_Exercise aim_
Determine the number of lines below that contain the string "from", and state only that number.

==== Dataset extract

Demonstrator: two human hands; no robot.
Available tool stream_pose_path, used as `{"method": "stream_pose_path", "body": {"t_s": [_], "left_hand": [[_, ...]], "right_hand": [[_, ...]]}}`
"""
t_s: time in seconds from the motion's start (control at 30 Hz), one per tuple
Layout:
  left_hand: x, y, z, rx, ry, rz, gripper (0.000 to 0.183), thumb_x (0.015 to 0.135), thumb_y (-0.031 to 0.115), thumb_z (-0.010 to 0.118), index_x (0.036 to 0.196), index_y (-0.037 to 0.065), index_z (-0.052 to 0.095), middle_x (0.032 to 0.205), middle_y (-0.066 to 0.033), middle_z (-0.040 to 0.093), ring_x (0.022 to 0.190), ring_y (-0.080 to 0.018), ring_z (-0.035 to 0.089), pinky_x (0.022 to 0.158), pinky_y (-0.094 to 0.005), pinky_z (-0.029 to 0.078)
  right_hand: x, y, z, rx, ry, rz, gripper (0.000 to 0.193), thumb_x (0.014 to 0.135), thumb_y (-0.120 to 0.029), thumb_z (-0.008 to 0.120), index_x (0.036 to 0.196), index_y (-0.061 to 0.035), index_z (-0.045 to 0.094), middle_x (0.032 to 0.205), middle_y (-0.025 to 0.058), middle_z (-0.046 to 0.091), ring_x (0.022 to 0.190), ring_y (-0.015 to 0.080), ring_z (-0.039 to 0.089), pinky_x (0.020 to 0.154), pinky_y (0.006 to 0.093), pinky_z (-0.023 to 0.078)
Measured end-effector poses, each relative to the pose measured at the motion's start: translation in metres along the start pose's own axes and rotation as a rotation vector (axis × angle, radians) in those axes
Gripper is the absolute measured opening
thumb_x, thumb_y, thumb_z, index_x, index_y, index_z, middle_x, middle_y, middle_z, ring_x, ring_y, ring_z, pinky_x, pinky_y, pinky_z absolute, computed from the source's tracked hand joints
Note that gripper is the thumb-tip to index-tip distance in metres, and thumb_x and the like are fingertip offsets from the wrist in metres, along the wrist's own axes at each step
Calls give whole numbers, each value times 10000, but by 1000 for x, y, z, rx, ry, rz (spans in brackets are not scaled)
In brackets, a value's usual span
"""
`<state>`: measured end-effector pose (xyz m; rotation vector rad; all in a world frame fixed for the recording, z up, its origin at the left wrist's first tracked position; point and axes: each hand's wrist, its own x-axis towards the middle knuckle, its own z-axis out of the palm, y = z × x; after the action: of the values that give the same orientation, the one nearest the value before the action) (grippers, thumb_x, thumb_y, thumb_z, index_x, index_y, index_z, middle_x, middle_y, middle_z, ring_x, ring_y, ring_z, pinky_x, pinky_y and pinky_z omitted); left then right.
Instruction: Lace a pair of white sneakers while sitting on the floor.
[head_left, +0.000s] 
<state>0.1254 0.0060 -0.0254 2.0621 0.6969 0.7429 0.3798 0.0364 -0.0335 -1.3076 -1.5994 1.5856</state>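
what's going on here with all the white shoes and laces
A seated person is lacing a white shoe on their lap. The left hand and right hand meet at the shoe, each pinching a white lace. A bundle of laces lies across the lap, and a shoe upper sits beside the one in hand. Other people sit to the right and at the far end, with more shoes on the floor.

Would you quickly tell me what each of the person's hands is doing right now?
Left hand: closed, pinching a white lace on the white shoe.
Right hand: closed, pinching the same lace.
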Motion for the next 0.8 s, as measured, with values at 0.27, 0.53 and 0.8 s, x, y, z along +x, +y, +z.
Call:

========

_Reply to the exercise_
3